Москва, г.р. 1952 (Колчинский) - страница 69

Летом 1967 года в Паланге одновременно с нами были другие друзья моих родителей – Беркины.

Семен Исаакович Беркин был необычайно энергичным, спортивным человеком. Он учил меня играть в теннис и плавать – до этого я никак не мог научиться держаться на воде, хотя меня раза три записывали в бассейн, да и в школе были уроки плавания. Дело оказалось проще простого: уча плавать, меня все время заставляли выдыхать в воду, это была стандартная методика, и у меня ничего не получалось; Беркин мне сказал, что это ерунда и что я могу дышать, как мне удобно, – и я сразу поплыл.
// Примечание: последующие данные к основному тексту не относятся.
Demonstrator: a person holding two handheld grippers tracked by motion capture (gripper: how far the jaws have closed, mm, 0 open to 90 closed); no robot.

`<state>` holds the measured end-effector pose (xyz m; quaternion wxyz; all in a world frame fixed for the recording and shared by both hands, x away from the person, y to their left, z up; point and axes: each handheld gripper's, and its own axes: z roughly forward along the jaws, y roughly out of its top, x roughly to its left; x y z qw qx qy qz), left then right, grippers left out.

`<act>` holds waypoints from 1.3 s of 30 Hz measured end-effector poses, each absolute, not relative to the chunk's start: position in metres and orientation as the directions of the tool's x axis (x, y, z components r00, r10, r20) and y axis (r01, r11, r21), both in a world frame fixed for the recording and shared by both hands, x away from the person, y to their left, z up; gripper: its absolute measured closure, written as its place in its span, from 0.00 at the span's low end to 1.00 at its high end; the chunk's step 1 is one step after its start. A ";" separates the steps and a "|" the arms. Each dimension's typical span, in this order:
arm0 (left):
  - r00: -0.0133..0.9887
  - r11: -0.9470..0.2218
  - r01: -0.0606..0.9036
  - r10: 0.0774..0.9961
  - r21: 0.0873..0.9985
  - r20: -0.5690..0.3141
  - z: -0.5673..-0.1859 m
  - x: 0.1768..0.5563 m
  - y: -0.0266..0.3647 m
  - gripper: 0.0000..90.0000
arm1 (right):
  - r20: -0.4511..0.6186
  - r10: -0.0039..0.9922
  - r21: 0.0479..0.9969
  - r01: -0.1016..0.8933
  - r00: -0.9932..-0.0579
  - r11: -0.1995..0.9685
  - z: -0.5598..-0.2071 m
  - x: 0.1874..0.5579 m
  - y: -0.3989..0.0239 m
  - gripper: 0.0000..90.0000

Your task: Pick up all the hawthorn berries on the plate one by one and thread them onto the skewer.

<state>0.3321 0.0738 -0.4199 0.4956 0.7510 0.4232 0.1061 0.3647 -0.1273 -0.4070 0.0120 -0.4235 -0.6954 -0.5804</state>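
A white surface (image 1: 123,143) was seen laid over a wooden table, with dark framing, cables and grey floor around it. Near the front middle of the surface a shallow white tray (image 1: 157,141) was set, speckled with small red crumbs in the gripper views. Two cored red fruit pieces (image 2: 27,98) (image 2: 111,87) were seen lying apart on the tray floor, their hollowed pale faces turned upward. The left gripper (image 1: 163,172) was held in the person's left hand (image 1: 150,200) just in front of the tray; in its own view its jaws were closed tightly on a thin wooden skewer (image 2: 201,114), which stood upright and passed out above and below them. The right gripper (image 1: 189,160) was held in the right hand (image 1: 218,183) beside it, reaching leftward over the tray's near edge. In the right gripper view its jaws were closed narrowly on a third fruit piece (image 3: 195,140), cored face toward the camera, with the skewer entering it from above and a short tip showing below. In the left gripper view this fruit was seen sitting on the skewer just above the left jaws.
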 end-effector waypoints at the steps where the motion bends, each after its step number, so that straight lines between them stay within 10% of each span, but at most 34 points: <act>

В это же время в Паланге находилась моя одноклассница Лена, в которую я был серьезно влюблен. В один типично прибалтийский, ветреный и пасмурный день мы все отправились на пляж. Жена Беркина сидела, закутавшись в кофту, за дюнами, мама ходила по берегу, а мы с Леной и Беркиным купались. Купаться вообще-то было не положено – вдалеке на спасательной вышке висел предупредительный черный флаг, но вода была не очень холодная, и волны казались не особенно высокими. Дул сильный ветер с берега, и, как обычно при этом бывало, течение тянуло по дну в сторону моря, а песчаное дно было изрыто невидимыми ямами. Зная все это, мы держались поближе друг к другу, но в какой-то момент Лена потеряла опору под ногами, и ее стало быстро утягивать прочь от берега. Я был беспомощен – ведь я только-только научился плавать. Беркин мгновенно понял, что происходит, подплыл к Лене со стороны моря и вытолкнул ее к берегу. Мы выбрались на берег и увидели, что Беркина быстро относит течением в открытое море. Я побежал по пустынному пляжу звать спасателей.
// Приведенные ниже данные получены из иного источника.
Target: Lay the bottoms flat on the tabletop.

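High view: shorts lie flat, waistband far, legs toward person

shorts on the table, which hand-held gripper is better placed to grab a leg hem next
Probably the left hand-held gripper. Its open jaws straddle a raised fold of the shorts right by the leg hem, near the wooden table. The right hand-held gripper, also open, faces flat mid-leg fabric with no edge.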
Я вбежал, еле дыша, в помещение спасательной вышки. Там сидели трое мрачных парней, которые сначала, не глядя на меня, сказали, что спускать шлюпку слишком опасно. Я убедил их посмотреть на море: голова Беркина чуть виднелась вдалеке между волнами. Они поняли, что дело нешуточное.

Спасатели выгребли в море, вытянули Семена Исааковича в лодку с помощью спасательного круга на веревке и с трудом подошли к берегу. Беркина поддерживали с двух сторон, у него было абсолютно белое лицо, синие губы. Вызвали «скорую». Пока ему кололи сердечные средства, столпились редкие зеваки. Все это время его жена сидела с книжкой за дюнами и ничего не знала. Когда ее позвали, Семену Исааковичу уже стало немного легче.

Помню наш испуг, от которого мы с Леной, впрочем, быстро отошли: вокруг была масса знакомых, наша жизнь была наполнена множеством веселых событий. А вот Беркин оправиться не смог, и не только психологически. Он надолго перестал играть в теннис, гораздо меньше плавал. Вскоре был и инфаркт, очевидно связанный с этой историей, хотя Семен Исаакович никогда об этом не говорил, во всяком случае со мной. А я ему так и не сказал, что это был первый героический поступок, который я видел собственными глазами: человек едва не погиб, спасая в общем-то малознакомую девочку. Правда, по-настоящему я осознал все это гораздо позднее, когда Беркина уже не стало.